** Opening Task inputs block **

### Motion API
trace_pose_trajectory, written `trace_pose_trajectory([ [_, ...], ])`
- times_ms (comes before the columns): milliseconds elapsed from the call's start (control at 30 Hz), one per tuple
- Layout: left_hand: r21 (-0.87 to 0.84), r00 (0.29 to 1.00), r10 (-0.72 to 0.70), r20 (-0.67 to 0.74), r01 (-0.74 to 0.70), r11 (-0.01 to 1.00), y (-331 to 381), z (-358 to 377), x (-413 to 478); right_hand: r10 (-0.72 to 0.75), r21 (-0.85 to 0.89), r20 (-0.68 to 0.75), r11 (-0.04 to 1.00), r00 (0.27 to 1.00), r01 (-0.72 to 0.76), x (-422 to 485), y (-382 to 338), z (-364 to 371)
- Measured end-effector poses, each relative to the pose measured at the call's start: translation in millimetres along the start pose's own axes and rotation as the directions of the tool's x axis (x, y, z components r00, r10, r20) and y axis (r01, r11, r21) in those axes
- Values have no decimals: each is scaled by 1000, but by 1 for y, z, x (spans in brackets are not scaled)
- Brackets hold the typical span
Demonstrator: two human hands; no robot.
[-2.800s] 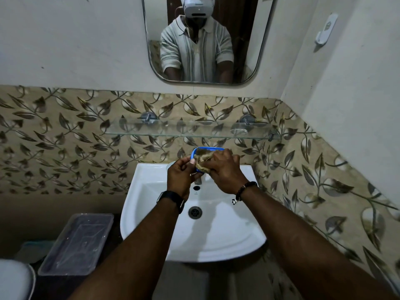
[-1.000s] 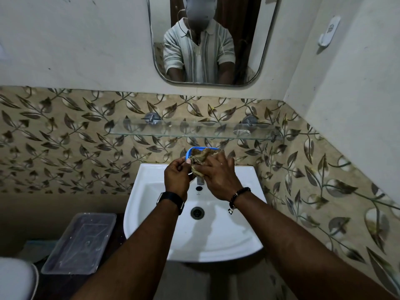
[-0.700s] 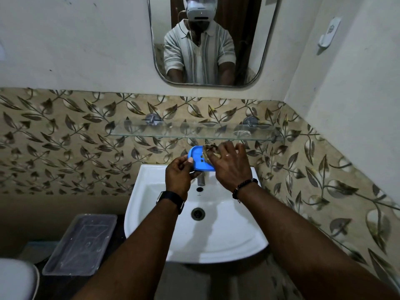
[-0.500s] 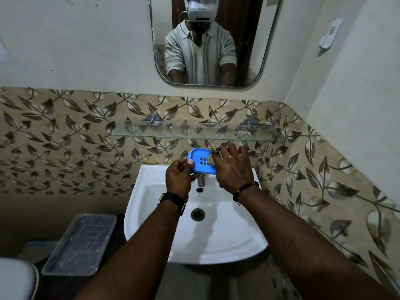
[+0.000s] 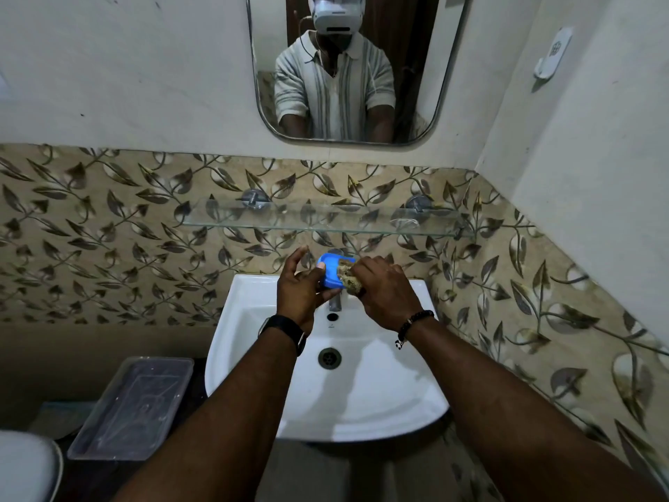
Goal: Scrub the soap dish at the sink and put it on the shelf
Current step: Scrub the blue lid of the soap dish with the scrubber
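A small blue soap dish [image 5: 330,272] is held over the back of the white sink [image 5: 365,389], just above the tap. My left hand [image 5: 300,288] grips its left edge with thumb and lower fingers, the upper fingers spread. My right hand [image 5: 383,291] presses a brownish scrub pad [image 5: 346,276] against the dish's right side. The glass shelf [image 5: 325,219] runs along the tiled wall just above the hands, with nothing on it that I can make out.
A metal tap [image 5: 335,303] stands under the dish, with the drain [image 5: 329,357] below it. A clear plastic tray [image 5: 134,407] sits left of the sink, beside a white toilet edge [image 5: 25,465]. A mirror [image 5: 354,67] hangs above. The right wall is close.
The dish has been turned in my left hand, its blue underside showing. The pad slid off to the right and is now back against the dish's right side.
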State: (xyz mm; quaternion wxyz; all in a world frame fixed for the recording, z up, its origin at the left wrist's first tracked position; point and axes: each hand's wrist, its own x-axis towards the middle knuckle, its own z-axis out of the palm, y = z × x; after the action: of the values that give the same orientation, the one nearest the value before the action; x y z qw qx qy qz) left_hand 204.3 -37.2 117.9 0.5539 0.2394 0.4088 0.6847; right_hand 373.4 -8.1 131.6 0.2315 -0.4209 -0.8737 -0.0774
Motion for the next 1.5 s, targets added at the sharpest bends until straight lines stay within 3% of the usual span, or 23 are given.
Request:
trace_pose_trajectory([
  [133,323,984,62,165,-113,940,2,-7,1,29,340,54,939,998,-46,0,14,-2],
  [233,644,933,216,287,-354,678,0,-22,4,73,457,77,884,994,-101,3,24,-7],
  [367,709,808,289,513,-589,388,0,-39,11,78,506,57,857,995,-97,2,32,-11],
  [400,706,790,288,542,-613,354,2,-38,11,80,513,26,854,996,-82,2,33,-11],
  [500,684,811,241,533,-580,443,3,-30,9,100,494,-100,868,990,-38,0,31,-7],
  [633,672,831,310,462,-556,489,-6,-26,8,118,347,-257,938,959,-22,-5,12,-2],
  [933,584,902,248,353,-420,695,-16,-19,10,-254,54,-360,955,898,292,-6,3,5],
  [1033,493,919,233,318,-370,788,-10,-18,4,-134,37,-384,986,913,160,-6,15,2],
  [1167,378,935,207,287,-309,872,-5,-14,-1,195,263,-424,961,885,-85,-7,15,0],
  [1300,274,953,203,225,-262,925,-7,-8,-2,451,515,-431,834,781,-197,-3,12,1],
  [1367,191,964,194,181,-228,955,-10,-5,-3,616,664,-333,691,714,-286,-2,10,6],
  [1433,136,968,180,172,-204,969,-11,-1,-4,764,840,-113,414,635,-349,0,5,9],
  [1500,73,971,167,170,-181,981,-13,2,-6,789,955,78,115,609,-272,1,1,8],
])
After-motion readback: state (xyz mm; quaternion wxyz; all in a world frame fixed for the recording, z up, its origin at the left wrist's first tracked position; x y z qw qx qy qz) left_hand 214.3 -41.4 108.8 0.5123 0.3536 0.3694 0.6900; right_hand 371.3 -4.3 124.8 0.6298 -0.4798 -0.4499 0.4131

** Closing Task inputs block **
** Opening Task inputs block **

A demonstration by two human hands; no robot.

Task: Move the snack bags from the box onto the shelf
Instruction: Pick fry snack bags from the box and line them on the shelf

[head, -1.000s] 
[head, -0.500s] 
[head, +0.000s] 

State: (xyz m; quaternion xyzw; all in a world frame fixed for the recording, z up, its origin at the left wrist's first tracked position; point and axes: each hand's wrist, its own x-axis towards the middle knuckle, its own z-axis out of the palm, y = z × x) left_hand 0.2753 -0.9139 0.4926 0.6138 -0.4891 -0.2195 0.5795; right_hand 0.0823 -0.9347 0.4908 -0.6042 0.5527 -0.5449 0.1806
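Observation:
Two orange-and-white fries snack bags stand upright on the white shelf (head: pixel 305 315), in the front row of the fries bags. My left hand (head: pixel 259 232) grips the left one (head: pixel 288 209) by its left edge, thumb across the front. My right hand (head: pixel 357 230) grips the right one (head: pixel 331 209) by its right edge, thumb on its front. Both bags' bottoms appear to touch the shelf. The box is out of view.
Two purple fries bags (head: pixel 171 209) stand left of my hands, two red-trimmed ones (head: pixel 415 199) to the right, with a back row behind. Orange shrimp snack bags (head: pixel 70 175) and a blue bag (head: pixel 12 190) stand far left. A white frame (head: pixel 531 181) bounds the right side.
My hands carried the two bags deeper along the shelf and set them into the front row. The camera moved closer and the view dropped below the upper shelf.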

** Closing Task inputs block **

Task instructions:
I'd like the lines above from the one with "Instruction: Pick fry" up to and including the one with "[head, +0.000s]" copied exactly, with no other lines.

Task output:
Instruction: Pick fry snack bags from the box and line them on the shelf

[head, -1.000s] 
[head, -0.500s] 
[head, +0.000s] 

No more output will be produced for this exercise.